-- BRIEF --
A word-for-word transcription of the listing is all that is needed.
Content starts
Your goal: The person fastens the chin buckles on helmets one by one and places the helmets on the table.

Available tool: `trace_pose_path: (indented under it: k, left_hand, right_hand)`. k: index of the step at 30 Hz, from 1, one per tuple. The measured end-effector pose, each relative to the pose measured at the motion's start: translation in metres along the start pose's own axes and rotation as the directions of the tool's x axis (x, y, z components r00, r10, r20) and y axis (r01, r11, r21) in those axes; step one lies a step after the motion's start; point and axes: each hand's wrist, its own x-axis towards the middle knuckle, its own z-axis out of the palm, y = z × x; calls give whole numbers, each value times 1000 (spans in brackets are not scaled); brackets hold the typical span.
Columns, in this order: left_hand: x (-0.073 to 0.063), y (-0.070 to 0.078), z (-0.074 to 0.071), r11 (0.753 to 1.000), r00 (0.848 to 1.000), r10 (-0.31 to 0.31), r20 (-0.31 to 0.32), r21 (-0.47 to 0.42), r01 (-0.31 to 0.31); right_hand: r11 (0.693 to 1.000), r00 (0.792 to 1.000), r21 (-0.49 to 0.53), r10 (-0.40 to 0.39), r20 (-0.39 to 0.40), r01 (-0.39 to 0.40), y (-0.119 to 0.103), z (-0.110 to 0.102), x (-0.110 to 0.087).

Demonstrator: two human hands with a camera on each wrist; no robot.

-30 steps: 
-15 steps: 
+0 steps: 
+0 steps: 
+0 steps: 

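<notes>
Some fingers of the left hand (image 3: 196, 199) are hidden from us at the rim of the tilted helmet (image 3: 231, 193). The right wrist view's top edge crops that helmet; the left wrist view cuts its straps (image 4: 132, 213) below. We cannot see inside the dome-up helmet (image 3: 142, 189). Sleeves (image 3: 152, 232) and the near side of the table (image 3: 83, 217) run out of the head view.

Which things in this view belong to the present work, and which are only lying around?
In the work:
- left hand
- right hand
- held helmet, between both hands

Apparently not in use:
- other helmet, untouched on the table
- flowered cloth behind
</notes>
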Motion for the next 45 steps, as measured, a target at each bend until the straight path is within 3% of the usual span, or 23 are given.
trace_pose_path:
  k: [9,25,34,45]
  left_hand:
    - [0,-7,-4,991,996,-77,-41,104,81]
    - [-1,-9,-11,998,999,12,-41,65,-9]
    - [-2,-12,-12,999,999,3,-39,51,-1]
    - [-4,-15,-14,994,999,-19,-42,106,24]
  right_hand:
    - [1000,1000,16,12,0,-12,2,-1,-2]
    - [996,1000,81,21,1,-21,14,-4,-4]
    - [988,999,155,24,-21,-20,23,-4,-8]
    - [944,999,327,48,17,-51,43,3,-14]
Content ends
-- ANSWER SECTION --
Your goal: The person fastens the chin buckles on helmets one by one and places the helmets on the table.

Available tool: `trace_pose_path: (indented under it: k, left_hand, right_hand)`. k: index of the step at 30 Hz, from 1, one per tuple. The measured end-effector pose, each relative to the pose measured at the motion's start: translation in metres along the start pose's own axes and rotation as the directions of the tool's x axis (x, y, z components r00, r10, r20) and y axis (r01, r11, r21) in those axes; step one lies a step after the motion's start; point and axes: each hand's wrist, its own x-axis towards the middle knuckle, its own z-axis out of the palm, y = z × x; calls give whole numbers, each value times 1000 (spans in brackets are not scaled); brackets hold the typical span.
Columns, in this order: left_hand: x (-0.073 to 0.063), y (-0.070 to 0.078), z (-0.074 to 0.071), r11 (0.753 to 1.000), r00 (0.848 to 1.000), r10 (-0.31 to 0.31), r20 (-0.31 to 0.32), r21 (-0.47 to 0.42), r01 (-0.31 to 0.31); right_hand: r11 (0.693 to 1.000), r00 (0.792 to 1.000), r21 (-0.49 to 0.53), r10 (-0.40 to 0.39), r20 (-0.39 to 0.40), r01 (-0.39 to 0.40), y (-0.119 to 0.103), z (-0.110 to 0.102), x (-0.110 to 0.087).

Demonstrator: two human hands with a camera on each wrist; no robot.

-30 steps: 
-15 steps: 
+0 steps: 
+0 steps: 
+0 steps: 

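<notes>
Some fingers of the left hand (image 3: 196, 199) are hidden from us at the rim of the tilted helmet (image 3: 231, 193). The right wrist view's top edge crops that helmet; the left wrist view cuts its straps (image 4: 132, 213) below. We cannot see inside the dome-up helmet (image 3: 142, 189). Sleeves (image 3: 152, 232) and the near side of the table (image 3: 83, 217) run out of the head view.

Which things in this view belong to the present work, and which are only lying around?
In the work:
- left hand
- right hand
- held helmet, between both hands

Apparently not in use:
- other helmet, untouched on the table
- flowered cloth behind
</notes>
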Motion for the next 45 steps, as measured, a target at each bend until the straight path is within 3% of the usual span, or 23 are given.
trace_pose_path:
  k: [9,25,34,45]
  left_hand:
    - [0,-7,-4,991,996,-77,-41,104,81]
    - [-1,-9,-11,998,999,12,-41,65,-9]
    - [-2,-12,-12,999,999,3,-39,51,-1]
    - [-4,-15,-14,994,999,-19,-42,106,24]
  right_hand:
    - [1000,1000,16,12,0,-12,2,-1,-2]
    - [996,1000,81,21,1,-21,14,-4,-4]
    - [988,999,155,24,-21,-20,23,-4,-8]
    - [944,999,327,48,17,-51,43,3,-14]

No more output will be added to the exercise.